Вопрос о живописи обращен не только к художникам, к специалистам по эстетике – в еще меньшей степени. Он относится к самой видимости, значит, ко всем – к sensation commune.
По правде говоря, «все» ограничиваются теми, для которых «видеть» не является само собой разумеющимся. И это несомненно потому, что, когда речь заходит о живописи, именно философия чувствует себя как дома. Ведь она приняла сегодня форму феноменологии, а феноменология не претендует на то, чтобы приблизиться к самим вещам, потому что начинает с того, что видит то, что дается. Поэтому особая видимость картины становится привилегированным случаем феномена, значит, очевидным образом, дорогой к феноменальности вообще.

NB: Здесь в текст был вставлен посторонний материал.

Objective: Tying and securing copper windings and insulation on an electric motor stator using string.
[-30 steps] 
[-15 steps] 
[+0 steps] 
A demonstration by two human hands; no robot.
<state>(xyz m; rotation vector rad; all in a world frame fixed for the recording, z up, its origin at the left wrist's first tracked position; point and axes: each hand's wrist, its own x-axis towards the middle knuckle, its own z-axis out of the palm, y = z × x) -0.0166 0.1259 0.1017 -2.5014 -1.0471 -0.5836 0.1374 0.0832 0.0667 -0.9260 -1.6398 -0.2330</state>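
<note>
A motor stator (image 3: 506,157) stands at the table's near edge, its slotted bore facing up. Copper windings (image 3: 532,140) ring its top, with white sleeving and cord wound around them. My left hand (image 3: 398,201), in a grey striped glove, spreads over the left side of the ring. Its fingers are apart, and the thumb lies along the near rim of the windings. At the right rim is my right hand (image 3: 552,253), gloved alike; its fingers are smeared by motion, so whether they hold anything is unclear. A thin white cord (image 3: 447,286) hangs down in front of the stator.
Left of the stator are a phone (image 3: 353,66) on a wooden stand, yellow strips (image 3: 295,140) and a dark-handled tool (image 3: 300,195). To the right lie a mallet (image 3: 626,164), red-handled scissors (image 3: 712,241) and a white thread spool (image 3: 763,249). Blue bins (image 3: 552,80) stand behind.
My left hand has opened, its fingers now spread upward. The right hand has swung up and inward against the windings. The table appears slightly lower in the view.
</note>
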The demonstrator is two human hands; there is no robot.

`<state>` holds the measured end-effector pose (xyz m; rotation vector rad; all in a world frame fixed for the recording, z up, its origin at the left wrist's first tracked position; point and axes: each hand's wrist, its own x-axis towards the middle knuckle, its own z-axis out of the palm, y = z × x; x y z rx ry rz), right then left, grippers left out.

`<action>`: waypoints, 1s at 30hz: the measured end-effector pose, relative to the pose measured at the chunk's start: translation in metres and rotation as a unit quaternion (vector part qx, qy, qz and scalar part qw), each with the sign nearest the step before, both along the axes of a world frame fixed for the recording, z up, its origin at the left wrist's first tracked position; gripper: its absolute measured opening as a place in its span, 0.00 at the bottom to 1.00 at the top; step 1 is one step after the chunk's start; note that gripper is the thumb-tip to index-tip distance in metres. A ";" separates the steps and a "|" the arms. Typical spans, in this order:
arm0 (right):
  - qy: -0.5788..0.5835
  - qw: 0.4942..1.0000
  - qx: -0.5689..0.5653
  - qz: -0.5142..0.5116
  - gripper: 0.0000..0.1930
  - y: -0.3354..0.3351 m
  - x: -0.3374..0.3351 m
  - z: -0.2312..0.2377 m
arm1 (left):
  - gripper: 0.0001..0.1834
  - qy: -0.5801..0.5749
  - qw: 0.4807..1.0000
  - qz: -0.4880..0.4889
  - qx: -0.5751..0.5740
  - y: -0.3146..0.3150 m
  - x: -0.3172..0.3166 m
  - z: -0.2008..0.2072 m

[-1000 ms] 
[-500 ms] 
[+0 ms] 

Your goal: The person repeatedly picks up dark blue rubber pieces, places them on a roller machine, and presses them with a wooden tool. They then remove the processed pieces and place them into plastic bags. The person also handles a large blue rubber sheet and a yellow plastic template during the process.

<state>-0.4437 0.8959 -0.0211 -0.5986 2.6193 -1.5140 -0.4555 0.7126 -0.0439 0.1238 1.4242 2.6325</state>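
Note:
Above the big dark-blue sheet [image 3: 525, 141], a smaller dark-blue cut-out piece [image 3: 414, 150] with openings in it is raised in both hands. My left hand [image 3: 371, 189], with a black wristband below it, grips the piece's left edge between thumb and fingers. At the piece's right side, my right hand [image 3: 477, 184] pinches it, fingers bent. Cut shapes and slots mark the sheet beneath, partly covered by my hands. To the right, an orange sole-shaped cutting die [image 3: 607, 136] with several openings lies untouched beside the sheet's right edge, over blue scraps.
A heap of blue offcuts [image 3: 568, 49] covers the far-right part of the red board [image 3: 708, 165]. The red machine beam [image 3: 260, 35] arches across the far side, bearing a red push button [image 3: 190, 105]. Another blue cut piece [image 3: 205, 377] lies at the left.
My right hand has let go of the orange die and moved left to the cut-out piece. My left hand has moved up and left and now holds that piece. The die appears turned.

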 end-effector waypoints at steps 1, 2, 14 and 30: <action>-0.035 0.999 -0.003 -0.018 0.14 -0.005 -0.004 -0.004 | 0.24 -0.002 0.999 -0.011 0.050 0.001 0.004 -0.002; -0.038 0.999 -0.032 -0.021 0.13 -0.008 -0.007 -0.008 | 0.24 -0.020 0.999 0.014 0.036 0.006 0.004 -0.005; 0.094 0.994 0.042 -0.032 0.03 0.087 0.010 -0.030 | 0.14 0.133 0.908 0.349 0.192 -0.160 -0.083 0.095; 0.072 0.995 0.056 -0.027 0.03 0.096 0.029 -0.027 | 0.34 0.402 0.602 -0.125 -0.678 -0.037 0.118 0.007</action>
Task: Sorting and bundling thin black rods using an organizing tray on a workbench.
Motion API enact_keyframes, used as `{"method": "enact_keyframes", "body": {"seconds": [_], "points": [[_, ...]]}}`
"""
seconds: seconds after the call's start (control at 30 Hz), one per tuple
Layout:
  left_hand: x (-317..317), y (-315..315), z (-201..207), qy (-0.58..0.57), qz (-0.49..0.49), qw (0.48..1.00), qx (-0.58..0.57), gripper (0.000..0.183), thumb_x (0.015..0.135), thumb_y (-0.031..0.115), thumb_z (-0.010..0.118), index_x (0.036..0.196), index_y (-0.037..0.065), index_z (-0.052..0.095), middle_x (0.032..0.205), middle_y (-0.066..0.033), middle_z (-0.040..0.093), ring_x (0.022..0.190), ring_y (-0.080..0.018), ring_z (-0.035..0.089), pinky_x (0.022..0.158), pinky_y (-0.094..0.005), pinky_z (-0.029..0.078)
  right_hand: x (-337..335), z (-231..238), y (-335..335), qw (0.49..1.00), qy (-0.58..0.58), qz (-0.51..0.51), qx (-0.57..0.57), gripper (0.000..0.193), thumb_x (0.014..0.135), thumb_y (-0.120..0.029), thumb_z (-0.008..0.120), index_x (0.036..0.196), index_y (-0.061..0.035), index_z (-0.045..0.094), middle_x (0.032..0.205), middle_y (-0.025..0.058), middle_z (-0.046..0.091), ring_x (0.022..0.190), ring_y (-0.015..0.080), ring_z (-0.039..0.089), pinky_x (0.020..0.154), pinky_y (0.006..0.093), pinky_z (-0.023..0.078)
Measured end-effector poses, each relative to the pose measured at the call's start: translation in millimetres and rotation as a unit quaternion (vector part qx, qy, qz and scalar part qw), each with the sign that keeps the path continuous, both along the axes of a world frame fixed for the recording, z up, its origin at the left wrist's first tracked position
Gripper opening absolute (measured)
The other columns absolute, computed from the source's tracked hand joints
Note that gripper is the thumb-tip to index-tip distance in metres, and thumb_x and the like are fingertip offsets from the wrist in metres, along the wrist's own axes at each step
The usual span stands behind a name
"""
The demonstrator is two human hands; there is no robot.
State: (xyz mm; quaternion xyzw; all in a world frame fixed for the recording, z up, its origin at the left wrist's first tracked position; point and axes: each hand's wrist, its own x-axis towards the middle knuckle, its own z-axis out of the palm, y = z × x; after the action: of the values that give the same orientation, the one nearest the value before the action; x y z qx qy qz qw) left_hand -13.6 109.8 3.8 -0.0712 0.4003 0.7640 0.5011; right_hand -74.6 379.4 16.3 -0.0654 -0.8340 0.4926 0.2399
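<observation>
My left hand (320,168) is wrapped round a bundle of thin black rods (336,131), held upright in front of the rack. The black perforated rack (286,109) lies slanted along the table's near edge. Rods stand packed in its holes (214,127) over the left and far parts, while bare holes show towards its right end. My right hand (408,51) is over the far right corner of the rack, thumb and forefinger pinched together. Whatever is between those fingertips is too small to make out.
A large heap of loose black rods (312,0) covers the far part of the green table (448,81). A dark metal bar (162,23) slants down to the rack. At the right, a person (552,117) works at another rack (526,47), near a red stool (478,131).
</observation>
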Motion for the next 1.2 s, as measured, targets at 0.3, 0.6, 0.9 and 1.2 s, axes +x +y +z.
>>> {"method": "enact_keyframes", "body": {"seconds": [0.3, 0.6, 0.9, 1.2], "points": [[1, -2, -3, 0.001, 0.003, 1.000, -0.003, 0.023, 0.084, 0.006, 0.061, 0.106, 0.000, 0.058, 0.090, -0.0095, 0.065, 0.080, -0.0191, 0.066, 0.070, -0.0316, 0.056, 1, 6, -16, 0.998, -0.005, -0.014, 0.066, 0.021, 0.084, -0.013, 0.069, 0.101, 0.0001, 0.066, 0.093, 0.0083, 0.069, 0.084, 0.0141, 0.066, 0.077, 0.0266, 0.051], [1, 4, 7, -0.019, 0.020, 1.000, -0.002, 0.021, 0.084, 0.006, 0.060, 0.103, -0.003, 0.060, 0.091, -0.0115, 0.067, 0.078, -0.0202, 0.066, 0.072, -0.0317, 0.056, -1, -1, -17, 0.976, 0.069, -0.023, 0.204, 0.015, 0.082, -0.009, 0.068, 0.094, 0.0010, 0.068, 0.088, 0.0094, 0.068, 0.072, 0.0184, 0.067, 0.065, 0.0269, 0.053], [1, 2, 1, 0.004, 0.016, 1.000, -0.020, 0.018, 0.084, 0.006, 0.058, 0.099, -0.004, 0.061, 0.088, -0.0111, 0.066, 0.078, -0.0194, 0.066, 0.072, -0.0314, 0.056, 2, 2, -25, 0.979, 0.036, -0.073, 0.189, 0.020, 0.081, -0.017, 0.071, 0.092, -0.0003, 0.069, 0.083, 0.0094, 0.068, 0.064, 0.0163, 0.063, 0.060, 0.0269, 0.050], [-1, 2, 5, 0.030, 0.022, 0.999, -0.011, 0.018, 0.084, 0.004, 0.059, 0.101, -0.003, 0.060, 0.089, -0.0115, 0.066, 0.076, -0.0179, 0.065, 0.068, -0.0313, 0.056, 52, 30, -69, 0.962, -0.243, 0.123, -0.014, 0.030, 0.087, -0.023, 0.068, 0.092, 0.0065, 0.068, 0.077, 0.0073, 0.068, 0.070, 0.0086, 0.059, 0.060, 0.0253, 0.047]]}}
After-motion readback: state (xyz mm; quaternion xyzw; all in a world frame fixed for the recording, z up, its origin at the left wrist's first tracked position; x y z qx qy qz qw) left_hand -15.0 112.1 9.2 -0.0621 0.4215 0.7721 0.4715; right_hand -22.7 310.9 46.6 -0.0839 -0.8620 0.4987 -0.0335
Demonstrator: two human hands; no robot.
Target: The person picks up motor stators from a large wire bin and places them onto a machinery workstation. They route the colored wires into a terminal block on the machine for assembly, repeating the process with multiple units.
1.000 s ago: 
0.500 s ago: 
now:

Но достаточно ли феноменологии для того, чтобы задать критерии видимости и все возможные картины? Допускает ли сама картина только один статус, или она располагает другими возможностями? Переходя от идола к иконе, мы, безусловно, исследуем внешне видимое, но главным образом мы следуем необходимости самой вещи: картина, то есть видимое по преимуществу, предоставляется дилемме двух способов явления, противоположных, враждебных, но тем не менее связанных. И в этой ситуации теология становится для всякой теории картины тем ресурсом, без которого невозможно обойтись. Иногда отрицая ее, иногда вовсе о ней забывая, эстетическое мышление запуталось в противоречиях. Возможно, пришло время освободить ее и посмотреть видимому в лицо как дару явления.
Эссе, собранные здесь, были написаны сообща. И это придает им в моих глазах особую ценность: без веры моих настойчивых друзей я не смог бы изложить то, что пытался им объяснить. И сегодня я лишь возвращаю то, что было дано мне ранее. Но среди тех, кто подталкивал меня к тому, чтобы мыслить и говорить там, где мне не хотелось, я более всего обязан Мишелю и Ани Анри и дружбе с Аланом Бонфаном. Я ему действительно очень благодарен. Что до недостаточности моего изложения, то оно относимо к традиционной самонадеянности философа, который всегда говорит больше, чем знает, но часто меньше, чем догадывается.